Lee, whose research focuses on digital leadership, governance, and public agencies' impact on the digital realm, emphasizes that net neutrality rules are universal: "Whether you are a small business or a startup, you can expect to compete against your competitors [in the digital marketplace]. This is a crucial foundation for the economy."
We sat down with Lee to get his insight into the policy change and its implications for businesses and consumers–in the present, and the future. Read more of our conversation below.
Kogod School of Business: What, in your opinion, are some pros and cons of the Federal Communications Commission's decision to repeal net neutrality?
Gwanhoo Lee: Proponents argue that net neutrality reduces investment in broadband infrastructure because internet service providers (ISPs) such as Verizon, AT&T, and Comcast do not get a good return on investment. Repealing the policy could spur ISP competition because they can experiment with new pricing models now. So, long-term, repealing net neutrality could actually benefit society because internet services will be offered at a higher level.
Opponents argue that net neutrality is consistent with the principles such as openness and equality that made the Internet a success in the first place. ISPs also gain unfair competitive advantages over other companies because they can block or slow down their competitor's services. It could repeal can disrupt a level playing field for businesses.
KSB: What impact do you anticipate repealing the policy will have in the business world?
GL: It creates a power shift in favor of internet service providers in the digital ecosystem. Service providers like AT&T or Verizon can block or slow certain websites and charge companies more for fast lanes, giving them greater bargaining power over other online companies. In addition, ISPs can launch new businesses, such as movie streaming services, and reserve faster lanes exclusively for their own services while slowing their competitors.'
KSB: Is there a type of business (non-profit, private, online) that this is likely to affect more? Why?
GL: Any businesses that include social media services such as Facebook, Instagram, and Twitter; online streaming services such as Netflix, Spotify, and YouTube; online retailers such as Amazon; and other popular online services such as Google and Gmail. These companies tend to take up large bandwidth of the Internet. For example, during its peak time, Netflix movie streaming accounts for a whopping 40 percent of the Internet traffic. Naturally, ISPs could be motivated to throttle such high-volume traffic.

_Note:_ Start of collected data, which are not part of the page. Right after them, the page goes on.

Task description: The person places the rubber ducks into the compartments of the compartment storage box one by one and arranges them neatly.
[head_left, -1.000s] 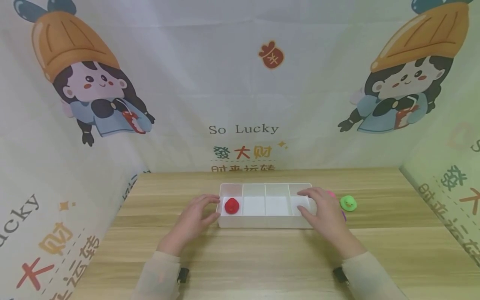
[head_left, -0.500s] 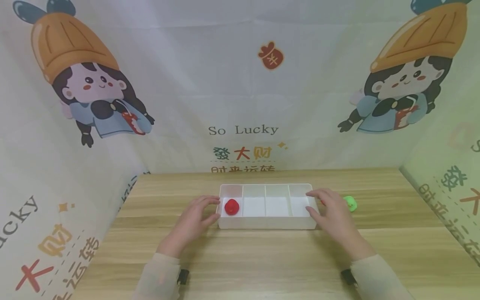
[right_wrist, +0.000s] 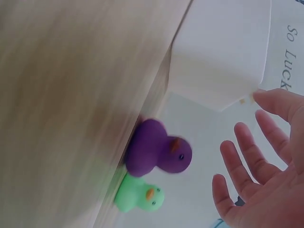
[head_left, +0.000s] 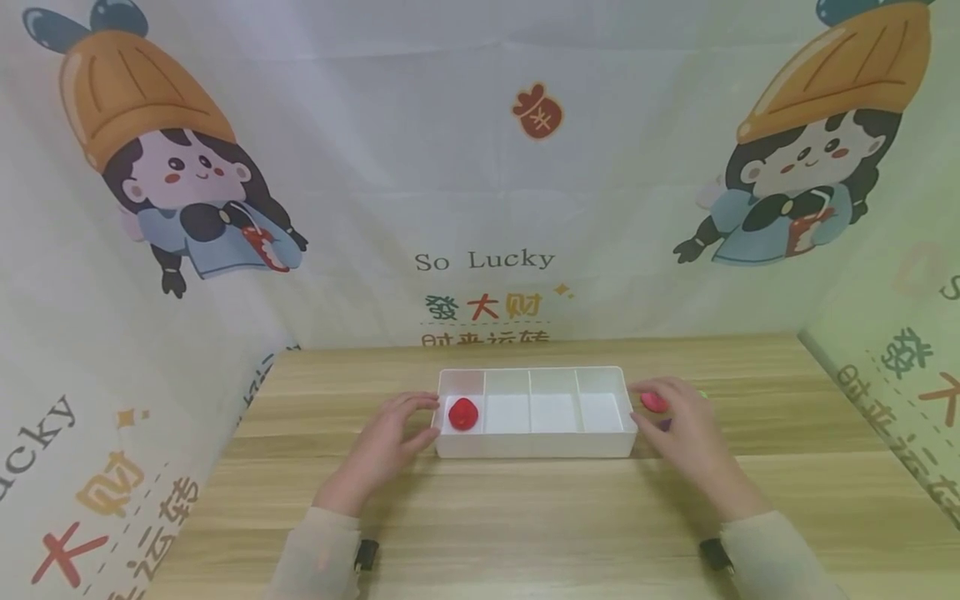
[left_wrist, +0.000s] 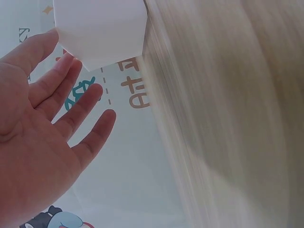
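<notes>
A white box (head_left: pixel 534 445) with a row of several compartments stands on the table. In its leftmost compartment sits a red rubber duck (head_left: pixel 462 414). My left hand (head_left: pixel 386 435) is at the box's left end, thumb and fingertips against its edge, the other fingers loosely spread in the left wrist view. At the right end is my right hand (head_left: pixel 684 423), fingers spread and holding nothing, its thumb close to or touching the box's corner. Past that end, partly behind the right hand, are a pink toy (head_left: pixel 653 402), a purple rubber duck (right_wrist: pixel 149 149) and a green rubber duck (right_wrist: pixel 135 194).
The wooden table (head_left: pixel 525 517) runs back to a printed cloth (head_left: pixel 480 183) that hangs behind it and along both sides. A dark wrist device (head_left: pixel 716 554) shows at the right sleeve, with another (head_left: pixel 366 554) at the left.
My right hand has moved right, from over the rightmost compartment to just outside the box's right end. It now covers most of the green duck. The left hand and box have hardly moved.
</notes>
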Motion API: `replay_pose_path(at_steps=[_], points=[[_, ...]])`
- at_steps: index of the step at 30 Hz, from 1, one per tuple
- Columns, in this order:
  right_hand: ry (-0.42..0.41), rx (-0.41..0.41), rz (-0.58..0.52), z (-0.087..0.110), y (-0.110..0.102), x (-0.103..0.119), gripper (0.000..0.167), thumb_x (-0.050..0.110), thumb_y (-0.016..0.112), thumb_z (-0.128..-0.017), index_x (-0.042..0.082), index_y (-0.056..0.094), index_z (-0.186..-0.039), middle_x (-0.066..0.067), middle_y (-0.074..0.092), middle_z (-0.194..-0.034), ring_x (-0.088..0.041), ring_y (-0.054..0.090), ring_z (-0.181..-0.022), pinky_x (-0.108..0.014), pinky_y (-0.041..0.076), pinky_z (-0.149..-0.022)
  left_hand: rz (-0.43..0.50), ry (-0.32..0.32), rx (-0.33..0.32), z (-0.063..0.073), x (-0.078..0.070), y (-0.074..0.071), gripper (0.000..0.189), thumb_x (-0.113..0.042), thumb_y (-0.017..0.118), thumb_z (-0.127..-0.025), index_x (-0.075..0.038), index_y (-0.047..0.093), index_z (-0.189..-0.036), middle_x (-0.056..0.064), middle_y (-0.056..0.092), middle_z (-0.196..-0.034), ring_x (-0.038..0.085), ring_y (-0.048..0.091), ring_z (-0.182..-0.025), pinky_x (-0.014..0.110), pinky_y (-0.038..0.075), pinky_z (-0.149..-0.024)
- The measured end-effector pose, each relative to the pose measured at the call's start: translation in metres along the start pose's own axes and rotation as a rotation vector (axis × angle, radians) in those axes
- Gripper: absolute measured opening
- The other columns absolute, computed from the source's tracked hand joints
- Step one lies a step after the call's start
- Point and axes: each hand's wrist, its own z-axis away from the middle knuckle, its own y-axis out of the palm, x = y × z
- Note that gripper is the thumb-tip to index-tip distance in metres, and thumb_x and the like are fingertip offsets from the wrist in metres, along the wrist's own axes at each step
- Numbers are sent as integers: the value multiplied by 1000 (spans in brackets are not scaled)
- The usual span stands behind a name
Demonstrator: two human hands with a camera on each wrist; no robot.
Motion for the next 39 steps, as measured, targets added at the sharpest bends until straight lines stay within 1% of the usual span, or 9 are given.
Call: replay_pose_path(at_steps=[2, 6, 8, 14, 19, 24, 27, 31, 39], points=[[-15, -12, 11, 1, -3, -3, 35, 2, 80, -85, 4, 71, -119, -18, 69, -119, -39, 67, -105, -45, 65, -72, 2, -1, -3, 0, 1, 0, 44, -21, 74, -96, -7, 63, -137, 8, 57, -151, 34, 47, -145, 56, 36, -123], [-44, -56, 58, 5, -7, -10, 36, 7, 83, -84, 5, 72, -118, -18, 72, -115, -41, 68, -107, -57, 59, -86, 5, 0, -1, 0, 1, 0, 45, -21, 74, -96, -8, 63, -137, 7, 57, -151, 34, 47, -144, 55, 36, -123], [-52, -70, 74, 7, -10, -13, 37, 8, 85, -83, 5, 72, -117, -18, 73, -113, -41, 68, -108, -58, 56, -90, 6, -2, 2, -1, 1, 0, 45, -21, 74, -96, -8, 63, -137, 7, 57, -151, 33, 47, -144, 55, 36, -123], [-39, -55, 98, 12, -17, -20, 39, 5, 85, -81, 4, 71, -118, -19, 73, -115, -42, 67, -110, -60, 51, -93, 9, 10, -2, -2, -1, -1, 44, -20, 74, -96, -7, 63, -137, 8, 57, -151, 34, 47, -144, 55, 36, -124], [-33, -41, 131, 15, -23, -22, 39, 9, 85, -81, 2, 71, -117, -20, 73, -115, -45, 65, -111, -65, 49, -95, 10, 15, 0, -2, -1, -1, 44, -19, 74, -96, -6, 63, -136, 8, 57, -151, 34, 47, -145, 55, 35, -124], [24, 20, 144, 18, -28, -22, 42, 10, 83, -83, 2, 69, -122, -24, 70, -122, -49, 60, -117, -72, 41, -98, 7, 22, -6, -2, -2, -1, 43, -18, 74, -96, -5, 63, -136, 10, 57, -151, 35, 47, -144, 56, 36, -124], [46, 66, 165, 20, -30, -22, 42, 12, 83, -83, 3, 69, -122, -25, 68, -123, -50, 58, -118, -74, 38, -98, 8, 26, -10, -2, -1, 0, 43, -17, 75, -95, -5, 64, -135, 10, 58, -150, 35, 48, -144, 56, 36, -123], [50, 108, 196, 22, -33, -23, 42, 15, 84, -82, 2, 70, -120, -25, 68, -121, -50, 57, -118, -73, 38, -99, 8, 13, -2, -1, -2, 0, 43, -17, 75, -95, -5, 64, -135, 10, 58, -150, 34, 48, -144, 55, 36, -123], [102, 178, 233, 22, -39, -25, 43, 18, 83, -84, 5, 69, -122, -27, 65, -131, -54, 54, -124, -77, 34, -103, 17, 5, -1, 0, -2, 0, 44, -18, 74, -96, -6, 63, -136, 9, 57, -151, 34, 48, -145, 56, 36, -124]])
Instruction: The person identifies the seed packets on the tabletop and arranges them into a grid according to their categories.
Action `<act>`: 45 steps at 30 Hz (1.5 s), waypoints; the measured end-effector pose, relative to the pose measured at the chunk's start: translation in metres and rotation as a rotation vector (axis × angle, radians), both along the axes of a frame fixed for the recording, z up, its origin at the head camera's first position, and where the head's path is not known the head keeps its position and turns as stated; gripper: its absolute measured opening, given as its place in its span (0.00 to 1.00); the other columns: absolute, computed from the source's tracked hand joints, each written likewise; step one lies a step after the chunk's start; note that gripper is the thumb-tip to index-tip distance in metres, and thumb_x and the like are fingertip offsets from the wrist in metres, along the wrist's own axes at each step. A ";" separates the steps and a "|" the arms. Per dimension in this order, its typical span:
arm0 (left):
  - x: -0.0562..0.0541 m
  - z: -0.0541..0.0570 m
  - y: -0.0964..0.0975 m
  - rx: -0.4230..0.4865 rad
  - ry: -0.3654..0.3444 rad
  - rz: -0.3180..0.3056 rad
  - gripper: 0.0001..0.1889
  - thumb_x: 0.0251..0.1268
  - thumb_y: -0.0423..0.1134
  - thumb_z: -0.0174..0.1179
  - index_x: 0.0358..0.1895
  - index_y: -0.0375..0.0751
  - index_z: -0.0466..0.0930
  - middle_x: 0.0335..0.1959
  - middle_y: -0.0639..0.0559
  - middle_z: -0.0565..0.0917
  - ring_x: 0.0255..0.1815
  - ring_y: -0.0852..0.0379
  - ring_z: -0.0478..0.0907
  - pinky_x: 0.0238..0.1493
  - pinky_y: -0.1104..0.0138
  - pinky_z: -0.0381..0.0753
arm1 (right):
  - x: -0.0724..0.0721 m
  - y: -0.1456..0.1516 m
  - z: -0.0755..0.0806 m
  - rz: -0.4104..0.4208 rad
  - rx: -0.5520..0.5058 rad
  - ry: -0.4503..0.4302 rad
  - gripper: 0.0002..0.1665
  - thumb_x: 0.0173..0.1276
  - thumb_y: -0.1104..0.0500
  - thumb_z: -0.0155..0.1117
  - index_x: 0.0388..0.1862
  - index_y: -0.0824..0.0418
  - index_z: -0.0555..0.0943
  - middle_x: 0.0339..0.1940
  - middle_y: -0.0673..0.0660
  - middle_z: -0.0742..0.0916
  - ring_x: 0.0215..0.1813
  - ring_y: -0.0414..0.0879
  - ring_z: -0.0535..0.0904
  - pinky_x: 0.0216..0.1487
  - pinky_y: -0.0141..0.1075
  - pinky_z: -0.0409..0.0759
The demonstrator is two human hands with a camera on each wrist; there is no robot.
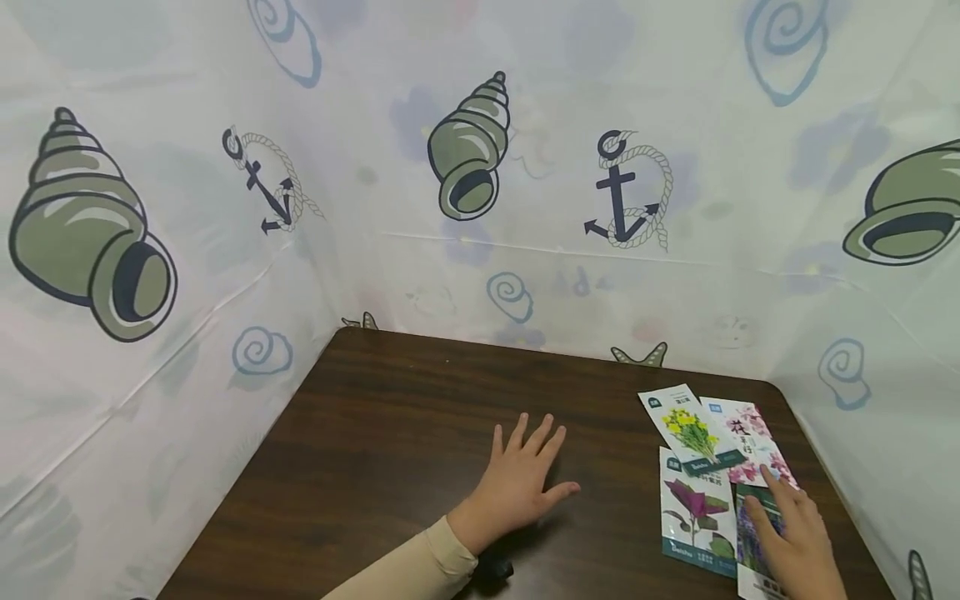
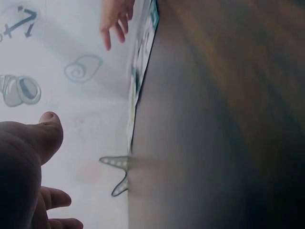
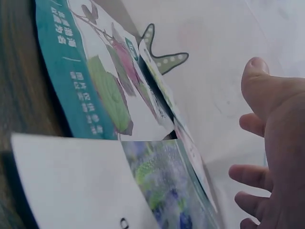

KSB: Cybersecurity and information privacy is one of your key research areas. What does repealing net neutrality mean for this?
GL: It is likely to affect information privacy and cybersecurity negatively. The Commission now requires ISPs to adhere to consumers' privacy rules based on the definition of proprietary information. With the repeal of net neutrality rules, current US laws do not offer such protections for information privacy, so internet service providers could compromise information like social security numbers.
Another risk could come from virtual private networks (VPNs), which many companies use to protect employee's privacy. If ISPs slow user connection to VPNs, companies will likely limit their use and increase their use of unsecure networks. There's a lot of potential for compromised information.
KSB: What lies ahead for companies with these new internet restrictions?
GL: It's difficult to predict if and when internet service providers will take advantage of this new policy. And it's also possible it won't be around that long-some states, including California and New York, have already proposed laws against it. The future is very uncertain. Nevertheless, companies should conduct risk management by analyzing different scenarios and by developing contingency plans.
KSB: Anything else you'd like to add?In my opinion, the cons of the repeal overweigh the pros. The healthy growth of the digital economy depends on net neutrality.